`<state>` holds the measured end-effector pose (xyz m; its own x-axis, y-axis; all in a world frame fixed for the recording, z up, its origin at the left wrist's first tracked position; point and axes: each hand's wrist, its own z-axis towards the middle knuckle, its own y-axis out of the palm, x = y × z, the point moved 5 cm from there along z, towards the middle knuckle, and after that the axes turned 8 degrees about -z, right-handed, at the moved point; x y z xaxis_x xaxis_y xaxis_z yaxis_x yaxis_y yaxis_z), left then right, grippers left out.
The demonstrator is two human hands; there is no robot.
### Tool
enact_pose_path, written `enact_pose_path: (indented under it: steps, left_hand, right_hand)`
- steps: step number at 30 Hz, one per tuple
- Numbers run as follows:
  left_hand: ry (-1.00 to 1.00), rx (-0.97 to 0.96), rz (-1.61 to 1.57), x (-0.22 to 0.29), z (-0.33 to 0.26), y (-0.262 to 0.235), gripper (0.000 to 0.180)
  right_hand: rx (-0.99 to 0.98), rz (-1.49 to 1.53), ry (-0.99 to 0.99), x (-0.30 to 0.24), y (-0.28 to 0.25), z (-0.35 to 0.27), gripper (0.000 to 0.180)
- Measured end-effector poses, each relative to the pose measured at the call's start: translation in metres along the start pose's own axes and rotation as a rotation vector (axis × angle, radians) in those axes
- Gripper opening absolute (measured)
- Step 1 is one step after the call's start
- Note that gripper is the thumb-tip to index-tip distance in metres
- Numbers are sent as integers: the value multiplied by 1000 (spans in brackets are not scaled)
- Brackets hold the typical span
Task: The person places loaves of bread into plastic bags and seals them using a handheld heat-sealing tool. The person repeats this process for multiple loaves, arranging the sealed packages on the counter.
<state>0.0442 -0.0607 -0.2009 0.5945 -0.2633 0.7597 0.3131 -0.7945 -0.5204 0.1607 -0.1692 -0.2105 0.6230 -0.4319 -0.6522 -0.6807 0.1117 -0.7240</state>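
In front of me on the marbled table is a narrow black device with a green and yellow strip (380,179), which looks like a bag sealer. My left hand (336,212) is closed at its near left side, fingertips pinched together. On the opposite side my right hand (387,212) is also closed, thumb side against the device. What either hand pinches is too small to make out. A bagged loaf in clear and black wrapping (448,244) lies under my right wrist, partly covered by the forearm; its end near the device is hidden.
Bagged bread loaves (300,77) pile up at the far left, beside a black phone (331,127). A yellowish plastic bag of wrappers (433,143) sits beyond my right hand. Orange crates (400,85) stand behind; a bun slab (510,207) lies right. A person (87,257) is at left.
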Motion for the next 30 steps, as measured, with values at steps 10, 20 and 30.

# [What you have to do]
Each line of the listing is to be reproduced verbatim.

# [Finished task]
`<state>` holds the measured end-effector pose (xyz m; its own x-axis, y-axis; all in a world frame fixed for the recording, z up, its origin at the left wrist's first tracked position; point and axes: each hand's wrist, its own z-axis towards the middle knuckle, its own y-axis out of the palm, x = y × z, the point moved 5 cm from there along z, towards the middle knuckle, and after that the axes turned 8 degrees about -z, right-handed, at the moved point; x y z xaxis_x xaxis_y xaxis_z yaxis_x yaxis_y yaxis_z), left then right, grippers left out.
The demonstrator is two human hands; there is no robot.
### Tool
enact_pose_path, written `enact_pose_path: (indented under it: steps, left_hand, right_hand)`
- steps: step number at 30 Hz, one per tuple
- Numbers run as follows:
  left_hand: ry (-1.00 to 1.00), rx (-0.97 to 0.96), rz (-1.61 to 1.57), x (-0.22 to 0.29), z (-0.33 to 0.26), y (-0.262 to 0.235), gripper (0.000 to 0.180)
  right_hand: rx (-0.99 to 0.98), rz (-1.49 to 1.53), ry (-0.99 to 0.99), x (-0.30 to 0.24), y (-0.28 to 0.25), z (-0.35 to 0.27), gripper (0.000 to 0.180)
- Measured end-effector poses, each relative to the pose measured at the call's start: translation in metres along the start pose's own axes and rotation as a rotation vector (axis × angle, radians) in those axes
- Gripper opening absolute (measured)
- Step 1 is one step after the call's start
- Note that gripper is the thumb-tip to index-tip distance in metres
- Numbers are sent as integers: the value multiplied by 1000 (spans in brackets are not scaled)
- Brackets hold the typical span
Task: The person places loaves of bread into plastic bags and seals them using a handheld heat-sealing tool. The person repeats this process for multiple loaves, arranging the sealed packages on the counter.
<state>0.0442 -0.0607 -0.2009 0.5945 -0.2633 0.7597 0.3131 -0.7945 -0.5204 0.1607 -0.1692 -0.2105 0.6230 -0.4319 -0.6522 -0.6807 0.1117 -0.7240</state>
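In front of me on the marbled table is a narrow black device with a green and yellow strip (380,179), which looks like a bag sealer. My left hand (336,212) is closed at its near left side, fingertips pinched together. On the opposite side my right hand (387,212) is also closed, thumb side against the device. What either hand pinches is too small to make out. A bagged loaf in clear and black wrapping (448,244) lies under my right wrist, partly covered by the forearm; its end near the device is hidden.
Bagged bread loaves (300,77) pile up at the far left, beside a black phone (331,127). A yellowish plastic bag of wrappers (433,143) sits beyond my right hand. Orange crates (400,85) stand behind; a bun slab (510,207) lies right. A person (87,257) is at left.
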Motion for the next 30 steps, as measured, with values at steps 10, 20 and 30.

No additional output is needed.